The Chapman community is divided on whether faculty should be armed.
President Trump has advocated for arming teachers as a precautionary measure for preventing school shootings. His statements have sparked controversy across the country.
“I don’t think adding more guns to the situation is helpful,” said professor Jill Dunham, department of science and technology, “there is too much risk involved.”
She lists the potential for misfiring as a main concern of hers. Firearms accounted for 489 accidental deaths and 15,928 unintentional non-lethal injuries in the United States during 2015, according to the CDC and the National Firearm Survey.

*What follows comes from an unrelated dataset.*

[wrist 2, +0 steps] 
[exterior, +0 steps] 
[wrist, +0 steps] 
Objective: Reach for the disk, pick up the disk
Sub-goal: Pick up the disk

Professor Dunham points out that even among trained professionals there have been incidents of misfiring.
Even police officers aren’t above a misfire or two. Only a few weeks ago, an officer in Chicago accidentally shot himself in the leg, according to the article titled “Off-duty officer injured after accidentally shooting himself,” from WGN9.
Some faculty are concerned about police confusing an armed professor for a school shooter.
“If there was an active shooter, the SWAT teams from Orange and Orange County would be coming in, and they have no idea who is a professor or not and would most likely put that professor in grave danger,” said Rev. Nancy Brink, director of church relations at Chapman.
Police involvement in potentially high stake situations have resulted in innocent deaths.
Anthony Finch, 28, was killed about four months ago after a fake 911 call was made. It is claimed that there was a hostage situation in the Finch household. Police arrived at the residence and once unarmed, Finch opened the front door he was shot, CNN reported.
Many students don’t think that teachers should incur these risks.
“That’s not what they signed up for. Their job is to educate enrich and motivate students,” said Jasmine Lee, a junior communication studies major.
Others, such as sophomore television writing and production major Jade Michaels, reject an armed teacher policy.
“I don’t see violence as the correct solution to violence,” Michaels said.
Tighter gun control and banning assault rifles are Michaels’ and Lee’s preferred methods to prevent school shootings, though not all students agree.
“Nothing stands in the way of school shooters from harming students in an unarmed institution,” said Charlie Liu, a sophomore computer science major.
“If teachers aren’t going to be armed then what’s going to help us. Students can’t be armed, right?” Liu said.
According to the school website, Chapman does prohibit its students from possessing firearms on campus.
Though, lives have been saved on other campuses with the help of firearms.
CNN describes one situation in the article, “Lone resource officer’s quick action stopped the Maryland school shooter within seconds,” in which an assailant fatally shot one and injured another student, but was subdued under the gunfire of resource officer, Blaine Gaskill.
Because of him the tragedy’s scale did not escalate to something much worse.
Despite the concerns of many, “this is a problem that we shouldn’t be as worried about as we are,” said Keith Hankins, a philosophy professor at Chapman.
“School shootings are extremely rare,” Hankins said.
The United States was home to 77.1 million students in 2015. That year, 14 were killed and 28 injured in school shootings, excluding accidental firings and suicides, according to records from Everytown, a gun control advocacy group.
Students had a 0.00005 percent chance of being harmed in a school shooting in 2015.
Information from Everytown reveals that there was less risk in 2017. Even with the steady growth of the United States’ student population, there were only 23 injuries intentionally caused with guns that year, six of which were fatal.
“It’s good to think about ways of making them less likely, but not every way of making them less likely is actually going to be effective,” Hankins said.